Obtain award mark for an award 72 and 82. If the average (mean) number of letters per word is 5, find the values of \( x \) and \( y \).

In an objective test marked out of 40, the marks scored by 35 students are given in the table below.

[tex]\[
\begin{tabular}{|c|c|c|c|c|c|c|}
\hline
Marks scored & 11-15 & 16-20 & 21-25 & 26-30 & 31-35 & 36-40 \\
\hline
No. of students & 2 & 7 & \( x^2 \) & \( 2x-6 \) & 5 & 3 \\
\hline
\end{tabular}
\][/tex]



Answer :

To determine the values of \( x \) and \( y \) in the provided question, we need to start by using the given data to form an equation and then solve it step-by-step.
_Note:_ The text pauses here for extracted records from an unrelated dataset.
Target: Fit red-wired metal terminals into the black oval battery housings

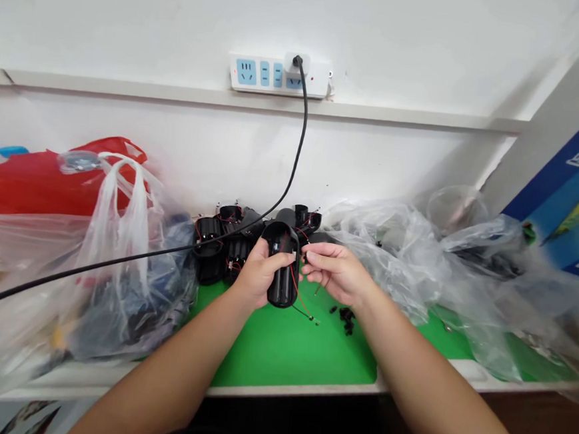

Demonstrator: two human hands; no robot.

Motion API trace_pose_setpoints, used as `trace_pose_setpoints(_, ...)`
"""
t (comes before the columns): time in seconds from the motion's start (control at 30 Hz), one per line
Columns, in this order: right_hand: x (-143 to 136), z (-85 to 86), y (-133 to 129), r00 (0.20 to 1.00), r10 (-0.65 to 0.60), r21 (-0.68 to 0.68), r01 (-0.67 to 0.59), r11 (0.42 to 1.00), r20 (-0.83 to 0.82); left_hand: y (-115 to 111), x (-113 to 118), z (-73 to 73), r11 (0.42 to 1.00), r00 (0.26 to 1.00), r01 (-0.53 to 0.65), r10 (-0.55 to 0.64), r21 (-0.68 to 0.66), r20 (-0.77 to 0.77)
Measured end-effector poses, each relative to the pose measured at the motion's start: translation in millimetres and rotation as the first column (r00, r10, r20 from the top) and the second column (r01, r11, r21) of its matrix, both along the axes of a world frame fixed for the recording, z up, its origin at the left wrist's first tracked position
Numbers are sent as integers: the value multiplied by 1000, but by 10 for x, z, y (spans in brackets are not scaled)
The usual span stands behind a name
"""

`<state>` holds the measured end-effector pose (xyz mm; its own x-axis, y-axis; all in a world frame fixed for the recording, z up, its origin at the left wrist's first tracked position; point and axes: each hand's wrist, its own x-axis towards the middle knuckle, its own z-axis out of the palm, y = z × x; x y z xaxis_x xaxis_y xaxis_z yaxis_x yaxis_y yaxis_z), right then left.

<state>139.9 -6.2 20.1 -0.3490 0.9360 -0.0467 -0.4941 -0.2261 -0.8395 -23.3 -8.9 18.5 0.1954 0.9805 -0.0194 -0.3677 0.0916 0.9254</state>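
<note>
My left hand [259,275] is wrapped round a black plastic housing [282,287], its thumb lying across the front. The housing is tilted, with its round open end up. Thin red and black wires [302,305] run out of it, and a small connector dangles below. Beside its right edge, my right hand [333,268] is closed in a pinch at the fingertips; what is between them is too small to make out. Behind my hands stand several similar black housings [210,234] with red wires. Small black parts [346,318] lie in a little pile below my right hand.
A green mat [283,357] covers the table. Filled plastic bags stand at the left [128,284] and clear plastic bags [397,245] at the right. A black cable [294,157] hangs from the power strip [255,74] and crosses in front of the housings. A printed box [572,186] stands far right.
</note>
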Motion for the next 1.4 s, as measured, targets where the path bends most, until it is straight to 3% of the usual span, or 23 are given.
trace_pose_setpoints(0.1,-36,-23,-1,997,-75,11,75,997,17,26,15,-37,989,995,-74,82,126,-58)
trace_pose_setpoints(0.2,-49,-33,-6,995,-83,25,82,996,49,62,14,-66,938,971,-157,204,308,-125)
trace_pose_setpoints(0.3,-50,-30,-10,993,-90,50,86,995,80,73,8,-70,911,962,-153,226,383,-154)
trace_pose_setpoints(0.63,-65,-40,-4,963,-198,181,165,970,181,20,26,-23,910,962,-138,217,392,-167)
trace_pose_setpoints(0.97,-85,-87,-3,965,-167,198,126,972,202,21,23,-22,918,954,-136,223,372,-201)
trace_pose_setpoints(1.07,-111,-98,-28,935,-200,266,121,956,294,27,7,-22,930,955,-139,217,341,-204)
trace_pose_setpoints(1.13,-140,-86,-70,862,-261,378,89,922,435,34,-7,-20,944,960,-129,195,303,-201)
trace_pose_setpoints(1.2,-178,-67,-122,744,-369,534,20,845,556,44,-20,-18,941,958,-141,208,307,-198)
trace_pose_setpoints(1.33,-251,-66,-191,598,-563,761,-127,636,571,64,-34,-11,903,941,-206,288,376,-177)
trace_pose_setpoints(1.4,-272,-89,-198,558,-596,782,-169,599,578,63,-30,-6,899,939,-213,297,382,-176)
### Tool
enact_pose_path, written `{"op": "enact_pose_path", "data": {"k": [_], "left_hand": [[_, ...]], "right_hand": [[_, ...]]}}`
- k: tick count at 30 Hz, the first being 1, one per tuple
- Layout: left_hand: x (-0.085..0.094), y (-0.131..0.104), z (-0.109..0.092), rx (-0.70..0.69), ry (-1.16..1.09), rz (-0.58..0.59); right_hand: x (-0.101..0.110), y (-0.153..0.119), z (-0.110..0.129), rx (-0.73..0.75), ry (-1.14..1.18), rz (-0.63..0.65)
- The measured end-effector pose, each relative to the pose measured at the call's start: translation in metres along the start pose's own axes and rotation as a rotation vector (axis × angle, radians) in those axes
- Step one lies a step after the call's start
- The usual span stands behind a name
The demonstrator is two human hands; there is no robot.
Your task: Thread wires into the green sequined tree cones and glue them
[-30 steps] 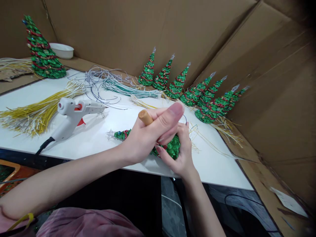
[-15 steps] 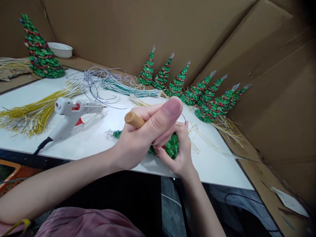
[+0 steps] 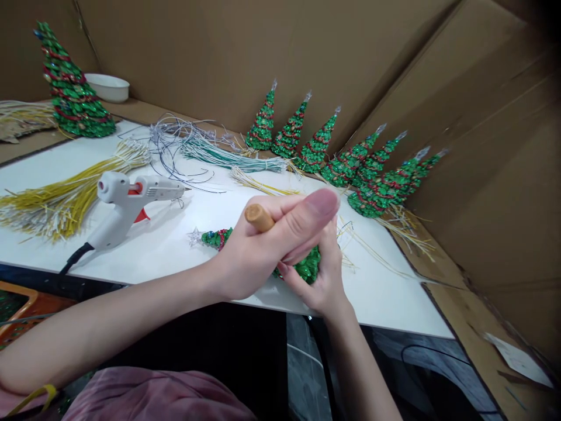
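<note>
The person's left hand (image 3: 267,248) is closed in a fist around a light-brown, round-ended wooden handle (image 3: 259,217), thumb stretched out along the top; the handle's other end is hidden by the fist. Beneath it, a small green glittery Christmas tree with red garland (image 3: 213,238) lies on its side at the near part of a smooth white tabletop (image 3: 385,292), its clear star (image 3: 194,237) pointing left. The right hand (image 3: 326,275) grips the tree's wide base end, thumb on the near side and fingers curled around the far side. The left fist covers the middle of the tree. To the left are a white glue gun with a red trigger (image 3: 116,202), and beside it a thick bundle of yellow and white wires (image 3: 70,202). Farther back lies a bundle of green and white wires (image 3: 232,156). Seven similar small trees (image 3: 316,153) stand in a row along brown cardboard walls (image 3: 197,52). At the back left, a larger decorated green tree (image 3: 72,96) stands just in front of a shallow white bowl (image 3: 111,89).
</note>
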State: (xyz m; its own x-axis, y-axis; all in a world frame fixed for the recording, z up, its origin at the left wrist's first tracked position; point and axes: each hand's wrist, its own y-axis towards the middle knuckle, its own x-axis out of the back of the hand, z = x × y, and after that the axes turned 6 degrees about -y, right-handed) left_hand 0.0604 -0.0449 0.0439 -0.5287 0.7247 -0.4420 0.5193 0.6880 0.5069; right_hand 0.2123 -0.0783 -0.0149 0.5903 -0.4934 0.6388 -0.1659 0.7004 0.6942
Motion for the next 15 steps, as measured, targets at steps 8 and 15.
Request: {"op": "enact_pose_path", "data": {"k": [8, 15], "left_hand": [[0.0014, 0.0005, 0.0014, 0.01, 0.031, 0.018], [0.0005, 0.0019, 0.0, 0.028, 0.026, 0.025]], "right_hand": [[0.0006, -0.0017, -0.0005, -0.038, 0.007, 0.026], [0.0001, -0.0027, -0.0007, -0.043, 0.001, 0.024]]}}
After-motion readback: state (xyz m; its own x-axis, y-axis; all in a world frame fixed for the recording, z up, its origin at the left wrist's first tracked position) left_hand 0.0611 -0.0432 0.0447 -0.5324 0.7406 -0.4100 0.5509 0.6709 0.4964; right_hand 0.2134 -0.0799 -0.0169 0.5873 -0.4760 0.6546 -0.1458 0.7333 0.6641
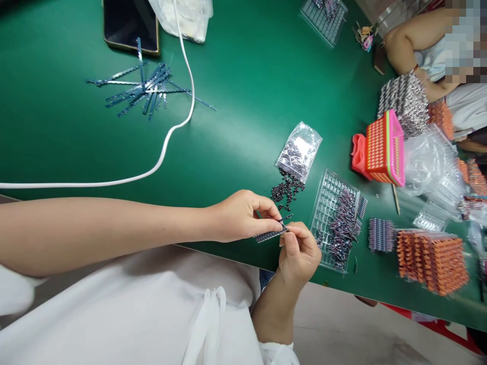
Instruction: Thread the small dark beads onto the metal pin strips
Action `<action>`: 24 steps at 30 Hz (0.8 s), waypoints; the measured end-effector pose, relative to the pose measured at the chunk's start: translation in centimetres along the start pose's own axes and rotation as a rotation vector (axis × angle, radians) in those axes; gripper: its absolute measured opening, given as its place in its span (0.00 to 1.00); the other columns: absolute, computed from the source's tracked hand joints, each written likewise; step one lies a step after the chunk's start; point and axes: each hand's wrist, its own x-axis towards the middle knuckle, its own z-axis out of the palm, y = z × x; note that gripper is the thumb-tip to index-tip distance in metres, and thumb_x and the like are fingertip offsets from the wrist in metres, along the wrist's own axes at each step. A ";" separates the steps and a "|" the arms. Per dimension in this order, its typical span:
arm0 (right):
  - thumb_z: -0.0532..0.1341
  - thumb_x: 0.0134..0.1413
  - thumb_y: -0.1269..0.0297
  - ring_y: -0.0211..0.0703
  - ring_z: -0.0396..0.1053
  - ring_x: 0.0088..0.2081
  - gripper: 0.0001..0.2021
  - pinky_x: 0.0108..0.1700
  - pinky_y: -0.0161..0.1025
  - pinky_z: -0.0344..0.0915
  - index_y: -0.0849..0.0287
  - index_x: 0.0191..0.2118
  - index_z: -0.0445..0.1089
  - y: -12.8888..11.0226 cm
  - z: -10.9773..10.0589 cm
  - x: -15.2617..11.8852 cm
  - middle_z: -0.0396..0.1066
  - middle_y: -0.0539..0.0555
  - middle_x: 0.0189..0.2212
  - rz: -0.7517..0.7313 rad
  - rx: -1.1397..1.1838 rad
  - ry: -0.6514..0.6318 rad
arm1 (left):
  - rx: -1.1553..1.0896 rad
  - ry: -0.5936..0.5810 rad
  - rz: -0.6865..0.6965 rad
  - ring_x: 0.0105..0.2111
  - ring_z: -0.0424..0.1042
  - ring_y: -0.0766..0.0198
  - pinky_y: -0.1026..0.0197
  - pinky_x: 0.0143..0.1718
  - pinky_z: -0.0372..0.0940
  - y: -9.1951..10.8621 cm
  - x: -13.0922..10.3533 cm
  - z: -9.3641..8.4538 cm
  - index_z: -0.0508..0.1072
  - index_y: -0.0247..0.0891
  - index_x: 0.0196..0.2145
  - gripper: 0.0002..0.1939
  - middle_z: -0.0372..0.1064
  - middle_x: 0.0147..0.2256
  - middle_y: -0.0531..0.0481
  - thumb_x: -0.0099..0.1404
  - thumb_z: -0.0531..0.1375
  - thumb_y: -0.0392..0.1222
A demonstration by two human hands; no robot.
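Observation:
My left hand (239, 215) is closed on a narrow dark strip (269, 235) with a toothed edge. A second thin strip (286, 217) sticks out between its thumb and fingers. My right hand (299, 253) pinches at the end of the held strip; whatever tiny piece lies between its fingertips is too small to name. Just beyond the hands is a loose pile of small dark shiny beads (287, 190), by the mouth of a clear plastic bag (300, 147) with more inside. Right of my right hand lies a clear compartment tray (321, 208) bearing a heap of thin dark pin-like pieces (344, 228).
Blue metallic strips (146, 88) lie scattered at the upper left, near a phone (131, 25) and a white cable (163, 152). Rightward stand an orange-and-pink basket (384, 147), stacked orange pieces (431, 261) and plastic bags (433, 162). Another person (411, 40) sits at the upper right.

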 end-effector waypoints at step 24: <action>0.71 0.48 0.56 0.33 0.66 0.21 0.11 0.18 0.30 0.64 0.57 0.30 0.73 0.2 -0.6 0.9 0.67 0.47 0.25 0.266 0.304 -0.245 | 0.073 -0.058 0.006 0.24 0.67 0.69 0.68 0.25 0.59 0.0 -0.3 0.1 0.77 0.34 0.31 0.11 0.73 0.24 0.52 0.62 0.61 0.45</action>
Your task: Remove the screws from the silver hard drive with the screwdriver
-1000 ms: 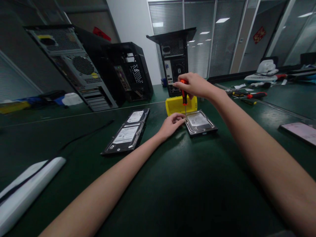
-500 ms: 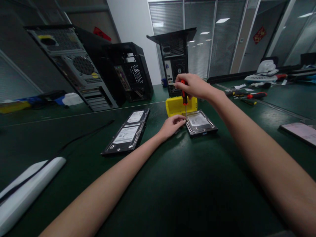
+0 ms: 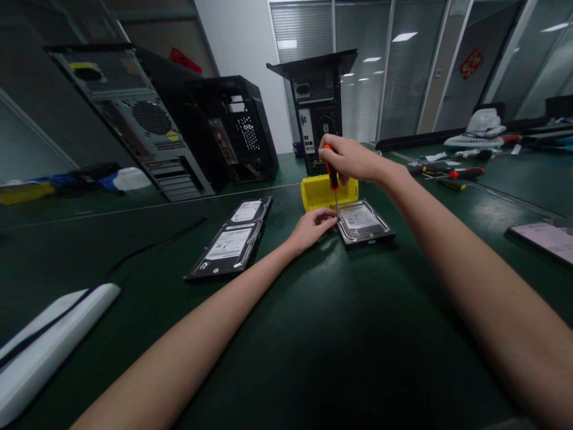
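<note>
A hard drive (image 3: 363, 221) with a white label lies on the green table (image 3: 304, 334). My right hand (image 3: 347, 156) is closed round the red and black handle of a screwdriver (image 3: 332, 178). Its shaft points down to the drive's left edge, near the back corner. Beside that edge rests my left hand (image 3: 313, 228), fingers together at the drive's corner; whether they pinch something small is too tiny to tell. Right behind the drive stands an open yellow case (image 3: 319, 192). Two more hard drives (image 3: 230, 242) lie end to end to the left.
Computer cases stand at the back left (image 3: 156, 125), beside it (image 3: 242, 131) and behind the yellow case (image 3: 319, 107). Hand tools (image 3: 465, 173) lie at the right, near a pink-topped flat object (image 3: 544, 239). A white object (image 3: 58, 340) with a black cable is at the left front.
The screwdriver's handle has tilted slightly to the left at its top, and my right hand has shifted a little with it. My left hand stays by the drive.
</note>
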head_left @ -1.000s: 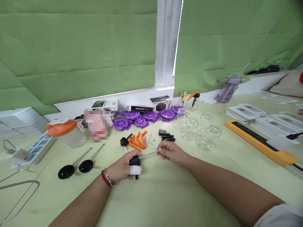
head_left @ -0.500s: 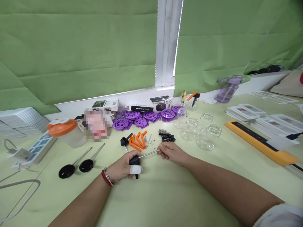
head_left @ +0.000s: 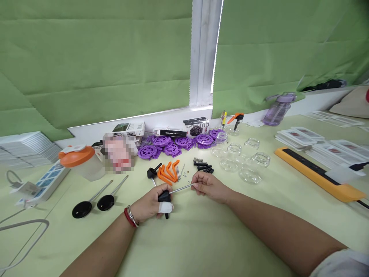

Here's the information provided:
- The total number of students is 35.
- The numbers of students in each mark category are:
- Marks 11-15: 2 students
- Marks 16-20: 7 students
- Marks 21-25: \( x^2 \) students
- Marks 26-30: \( 2x - 6 \) students
- Marks 31-35: 5 students
- Marks 36-40: 3 students

Since the total number of students is 35, we can write an equation summing up the number of students in all categories:

[tex]\[ 2 + 7 + x^2 + (2x - 6) + 5 + 3 = 35 \][/tex]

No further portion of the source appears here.